The watchdog said the can risked appealing to under-18s

Fourpure Brewing Co’s Juicebox IPA has fallen foul of industry watchdog the Portman Group.

The watchdog’s Independent Complaints Panel has ruled today (6 January) the beer, whose can features images of “fruit and stylised sunshine imagery”, risked appealing to children.

“The panel was concerned that children might see the product and think it was a juice drink and considered that the ‘Citrus IPA’ description was not clear enough to dispel that impression to a child who would be unfamiliar with beer categories,” a statement from the watchdog said.  

The complaint that sparked the ruling was not made by a consumer. Rather, it was made by food & drink consultancy Zenith Global, which the watchdog hired to carry out an audit of randomly selected drinks to measure compliance in the market. 
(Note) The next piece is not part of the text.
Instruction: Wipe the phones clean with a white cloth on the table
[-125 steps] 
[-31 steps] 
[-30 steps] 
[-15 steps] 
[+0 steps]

Zenith Global said it felt the “imagery and name on the product did not provide absolute clarity that [Juicebox] was alcoholic”. 

Fourpure argued Juicebox had been sold since March 2016 and was a “a consistent top-selling brand”. It had “never received any complaints from consumers or regulators” and “no retailers had suggested the packaging was particularly appealing to under-18s or that it was insufficiently clear the product was a beer”.

Chair of the Independent Complaints Panel Jenny Watson defended the decision, stating that the “stylised image of a heap of oranges, including one depicted as a sun”, alongside the name ‘Juicebox’ meant that the product had a particular appeal to under-18s.

“It once again highlights how important it is for producers to consult the Code of Practice and the Portman Group’s advisory service before launching a product to avoid problems before they arise,” she added.

The ruling comes just one month after the Portman Group issued a Retailer Alert Bulletin against fellow craft brewer Tiny Rebel’s Cwtch ale, which it ruled risked appealing to under-18s for the second time in three years.

Tiny Rebel argued it had worked with the Portman Group and splashed out around £30,000 rebranding the beer after the first complaint in 2017, and said it would not change the packaging a second time.